Readers will remember that around 12 months ago, Kirkham Town Council was heading for taking-on the ownership and maintenance of open spaces in Kirkham, and that plan was further advanced than St Annes.
But Queen Elizabeth Oades saw through the con that Fylde was trying on. If Kirkham TC took on the ownership and started charging Kirkhamites for maintaining the open spaces, she expected FBC to stop charging Kirkham taxpayers what *it* had been
FBC on the other hand was having none of this. They were going to stop calling the charge 'Special Expenses' (so it looked as though they had stopped), but they were still going to collect the same amount of tax overall, and spend the
difference on something else. (They were going to take the tax that only people in Kirkham had been paying and spread it out over all Fylde's taxpayers)

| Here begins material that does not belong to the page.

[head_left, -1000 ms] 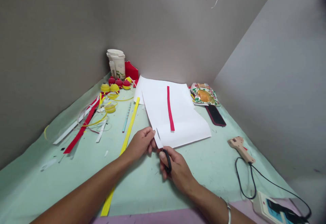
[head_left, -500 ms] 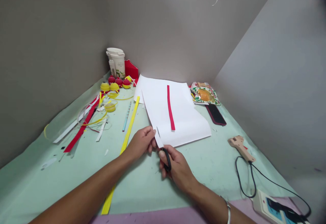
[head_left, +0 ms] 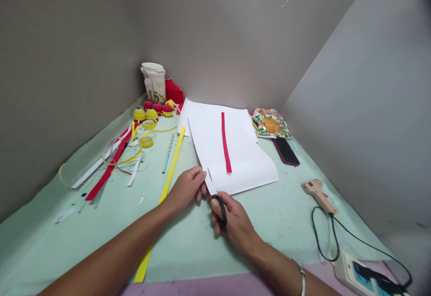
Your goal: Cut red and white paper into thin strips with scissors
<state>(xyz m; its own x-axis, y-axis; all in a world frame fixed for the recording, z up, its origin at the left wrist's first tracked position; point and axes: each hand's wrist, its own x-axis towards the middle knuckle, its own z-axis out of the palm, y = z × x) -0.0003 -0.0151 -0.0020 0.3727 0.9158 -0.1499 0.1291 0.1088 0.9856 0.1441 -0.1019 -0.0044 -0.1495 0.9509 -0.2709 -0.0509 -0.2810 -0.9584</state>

On the Council Tax bills in Kirkham it would show the Special Expenses that everyone had been paying as zero, and it would show a big new open spaces tax from Kirkham Town Council. Locals would be unhappy with the Town Council - who would appear to
have imposed an 'extra' charge (because overall Fylde hadn't reduced what they were taking).
Cllr Mrs Oades took Fylde to task about this, and said it was unfair if Fylde didn't reduce its overall spending pro-rata to the work and costs it was losing.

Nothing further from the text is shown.